|
|
|
|
|
by WalterBright
1777 days ago
|
|
One technique I try first is to write code that cannot fail. For example, a sort function should never fail. Consider the case of running out of memory. One option is to pre-allocate all the memory the algorithm will need, then it can't run out of memory. Another option is to regard out-of-memory as a fatal error, not one that needs to be thrown and caught. Another example is UTF-8 processing. Early on, I did the obvious when invalid UTF-8 sequences were discovered - throw an exception. But this got in the way of high speed string processing (exceptions, even in the happy path, are slow). But what does one do anyway with such input? abort the display of the text? Nope. The bad sequence gets replaced with the Unicode "replacement character". This turns out to be common practice, and now my UTF-8 processing code cannot fail! And it's smaller and faster, too. It's a fun challenge to figure out how to organize the program so it can't fail. |
|
This is in practice almost invariably the case for large programs. Somebody (Herb Sutter maybe?) asked the major C++ Standard library implementers, and none of them really bothers to handle the tricky parts of this. If you write code to try to pre-allocate a 10TB vector of 'Z's you can probably get that to throw you the exception that you read about in the documentation, but if the library code for opening a file can't find 64 bytes for a temporary object they aren't going to bubble up an exception, they're going to crash your program and too bad.
If you write an operating system kernel, you care about running out of memory, if you write the embedded firmware for a jet engine, you care (actually you likely never allocate memory at runtime, so in that sense you don't care), but in both those cases you live in a world where many other problems are far above you out of sight, so you can afford to care about stuff like how much RAM there actually is. You don't want the C++ standard library down where you live, and they don't want your problems. Everybody who lives up above the C++ standard library doesn't care, which is why the people implementing the library don't care either.

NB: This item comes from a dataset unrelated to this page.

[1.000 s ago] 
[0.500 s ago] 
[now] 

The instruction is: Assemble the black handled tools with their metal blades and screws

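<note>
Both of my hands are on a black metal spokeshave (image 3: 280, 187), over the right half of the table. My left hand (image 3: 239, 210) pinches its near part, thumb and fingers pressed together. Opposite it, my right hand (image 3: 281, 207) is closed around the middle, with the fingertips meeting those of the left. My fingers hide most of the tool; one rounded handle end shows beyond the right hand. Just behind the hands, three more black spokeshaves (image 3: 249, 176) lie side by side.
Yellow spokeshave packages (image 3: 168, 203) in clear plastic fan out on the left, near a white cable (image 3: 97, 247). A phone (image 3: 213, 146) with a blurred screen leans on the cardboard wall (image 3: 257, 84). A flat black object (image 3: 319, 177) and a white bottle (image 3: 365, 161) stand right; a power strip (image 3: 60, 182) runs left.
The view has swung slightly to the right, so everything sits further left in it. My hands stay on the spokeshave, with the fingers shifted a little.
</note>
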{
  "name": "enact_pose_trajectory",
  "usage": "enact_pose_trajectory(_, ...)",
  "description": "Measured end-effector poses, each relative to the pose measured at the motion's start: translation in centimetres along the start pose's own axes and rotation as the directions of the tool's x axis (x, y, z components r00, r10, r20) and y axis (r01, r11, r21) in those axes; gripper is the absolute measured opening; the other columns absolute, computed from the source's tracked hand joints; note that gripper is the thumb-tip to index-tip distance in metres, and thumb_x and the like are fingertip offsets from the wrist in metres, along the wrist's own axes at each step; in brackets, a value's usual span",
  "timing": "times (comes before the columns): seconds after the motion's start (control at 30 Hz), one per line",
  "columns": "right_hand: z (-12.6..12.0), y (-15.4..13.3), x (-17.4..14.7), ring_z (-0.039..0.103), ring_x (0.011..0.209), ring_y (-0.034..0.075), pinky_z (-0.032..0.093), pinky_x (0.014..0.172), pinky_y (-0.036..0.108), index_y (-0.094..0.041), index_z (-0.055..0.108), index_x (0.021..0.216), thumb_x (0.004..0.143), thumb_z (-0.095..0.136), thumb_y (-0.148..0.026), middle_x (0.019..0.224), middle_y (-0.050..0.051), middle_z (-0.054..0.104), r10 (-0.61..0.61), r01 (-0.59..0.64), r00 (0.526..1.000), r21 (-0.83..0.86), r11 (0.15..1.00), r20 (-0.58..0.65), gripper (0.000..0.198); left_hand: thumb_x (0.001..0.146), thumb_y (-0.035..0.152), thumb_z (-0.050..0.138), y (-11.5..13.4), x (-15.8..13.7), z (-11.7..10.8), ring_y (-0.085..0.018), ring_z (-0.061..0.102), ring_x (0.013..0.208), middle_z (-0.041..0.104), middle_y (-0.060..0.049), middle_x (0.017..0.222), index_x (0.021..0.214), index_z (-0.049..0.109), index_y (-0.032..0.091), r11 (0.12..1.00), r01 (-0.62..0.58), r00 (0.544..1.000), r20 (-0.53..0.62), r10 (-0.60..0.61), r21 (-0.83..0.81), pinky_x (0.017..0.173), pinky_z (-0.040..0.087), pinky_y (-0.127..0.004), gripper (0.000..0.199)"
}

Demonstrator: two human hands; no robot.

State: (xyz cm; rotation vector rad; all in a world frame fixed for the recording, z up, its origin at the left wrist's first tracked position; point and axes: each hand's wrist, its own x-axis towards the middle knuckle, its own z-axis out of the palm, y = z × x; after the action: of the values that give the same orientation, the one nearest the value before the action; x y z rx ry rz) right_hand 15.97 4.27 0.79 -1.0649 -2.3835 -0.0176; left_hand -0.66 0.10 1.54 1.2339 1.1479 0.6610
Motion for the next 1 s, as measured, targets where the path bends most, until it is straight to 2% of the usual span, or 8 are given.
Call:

Yes, all of Unicode processing should use U+FFFD (the replacement character). Not just UTF-8, if you have any reason to do anything Unicode related and you're in a state where other paths forward are nonsense, emit U+FFFD. Take XML. Because the people involved hated ASCII control codes XML says you can't express them in XML 1.0 (which you will in practice have to use). I don't mean they need to be escaped, I mean you intentionally cannot express them. So if you have some arbitrary ASCII text that might include control codes, you can't write that as valid XML. What to do? Emit U+FFFD whenever this problem arises. Your users go "Huh, my Vertical Tab turned into this weird character in the XML output" and you send them to talk to the XML committee which will tell them they're a sinner and must repent of the evil of Vertical Tab and now your user knows you aren't crazy and maybe they stop using XML or maybe they don't but either way your code works.